Solid state batteries and fusion might in the end suffer from a similar economical problem. That they turn out to simply be too expensive.

kopirgan 13 hours ago | parent | prev [-]

Does look as if ssb are close.. Esp Japanese ones.

epistasis 12 hours ago | parent [-]

If your source on that is a Toyota press release, take it with a huge grain of (lithium) salt.

Toyota has been saying similar things for a very long time. But they continue to make extremely poor bets, except for their hybrids. There's something really odd about their management culture that prevents them from finding the common and easy path of lithium ion batteries that everybody has already taken.

kopirgan 9 hours ago | parent | next [-]

Yes it was that plus iirc another by Nissan as well. One site reported Chinese are walking back on some of the more optimistic claims and now it's 2030+ not next 2 years. By then I guess Na ones will be old news.

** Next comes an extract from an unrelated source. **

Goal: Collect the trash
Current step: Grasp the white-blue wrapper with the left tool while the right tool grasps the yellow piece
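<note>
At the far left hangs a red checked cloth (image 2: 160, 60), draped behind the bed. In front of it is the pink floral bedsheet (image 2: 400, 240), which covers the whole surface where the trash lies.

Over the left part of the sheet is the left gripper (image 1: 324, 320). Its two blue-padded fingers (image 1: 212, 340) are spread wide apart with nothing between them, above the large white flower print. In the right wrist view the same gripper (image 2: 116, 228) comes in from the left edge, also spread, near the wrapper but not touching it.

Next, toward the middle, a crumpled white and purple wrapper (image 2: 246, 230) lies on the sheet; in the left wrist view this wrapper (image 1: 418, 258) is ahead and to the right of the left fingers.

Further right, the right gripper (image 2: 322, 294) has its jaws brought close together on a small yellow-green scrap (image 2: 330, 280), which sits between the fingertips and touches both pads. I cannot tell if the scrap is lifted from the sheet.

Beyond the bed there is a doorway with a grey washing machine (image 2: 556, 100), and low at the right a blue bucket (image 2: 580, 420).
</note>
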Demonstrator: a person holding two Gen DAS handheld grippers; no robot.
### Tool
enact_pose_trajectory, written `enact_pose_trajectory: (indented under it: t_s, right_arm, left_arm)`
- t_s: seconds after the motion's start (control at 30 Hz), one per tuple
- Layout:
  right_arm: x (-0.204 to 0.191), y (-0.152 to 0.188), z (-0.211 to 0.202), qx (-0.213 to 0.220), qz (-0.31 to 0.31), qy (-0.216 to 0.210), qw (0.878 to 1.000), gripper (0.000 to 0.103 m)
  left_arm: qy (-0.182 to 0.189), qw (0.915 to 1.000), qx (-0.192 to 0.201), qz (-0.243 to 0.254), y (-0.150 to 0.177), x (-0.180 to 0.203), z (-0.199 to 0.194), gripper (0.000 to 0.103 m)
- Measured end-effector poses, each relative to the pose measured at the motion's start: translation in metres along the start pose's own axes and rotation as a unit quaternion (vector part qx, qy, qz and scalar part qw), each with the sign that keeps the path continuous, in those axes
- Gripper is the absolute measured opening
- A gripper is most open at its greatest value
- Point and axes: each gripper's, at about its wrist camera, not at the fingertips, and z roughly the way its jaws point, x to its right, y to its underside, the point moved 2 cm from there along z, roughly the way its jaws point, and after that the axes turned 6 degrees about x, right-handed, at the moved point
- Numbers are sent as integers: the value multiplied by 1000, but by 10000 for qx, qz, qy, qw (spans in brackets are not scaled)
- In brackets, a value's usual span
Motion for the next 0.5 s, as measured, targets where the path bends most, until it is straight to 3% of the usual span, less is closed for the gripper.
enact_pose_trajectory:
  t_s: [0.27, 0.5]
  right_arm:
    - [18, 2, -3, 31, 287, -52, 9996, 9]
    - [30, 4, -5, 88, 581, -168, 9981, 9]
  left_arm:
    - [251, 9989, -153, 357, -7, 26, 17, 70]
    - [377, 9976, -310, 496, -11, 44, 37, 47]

I too felt Japs were taking EV quite casually pushing all others but I wouldn't underestimate their ability to move once they decide that's what it is. They have the same concept as China, move as one nation but much higher tech depth

Btw anyone ever heard of those fuel cell ones? Toshiba hyped it like you slot in a fuel cartridge and have months of use etc.

rootusrootus 12 hours ago | parent | prev [-]

Toyota does have a conventional BEV, so they can do it if they want. They just don’t seem to be enthusiastic about it.

scheme271 10 hours ago | parent | next [-]

Toyota's CEO and upper management seemed to be oddly fixated on hydrogen powered cars for a very long time. I think it was just in the last 2-3 years where they finally gave up and started looking at BEVs.

kopirgan 9 hours ago | parent [-]

If it's not like those rare earth ( or watch movement saga with Swatch) that China will simply refuse to supply to other OEM, old car makers like Ford, Toyota with brand image and solid engg in rest of car making can just buy. Maybe that's their thinking?

Bonus if there's leap frog tech that obsolete all the CATL investments..

epistasis an hour ago | parent [-]

Those false supply chain concerns really only work within the right wing US political milieu. "Rare earth" with batteries really only works with the Republican set of propaganda.

I'm sure Toyota management has their own set of false beliefs about supply concerns, or perhaps about competitive edges, or perhaps about biases towards fluid fuels.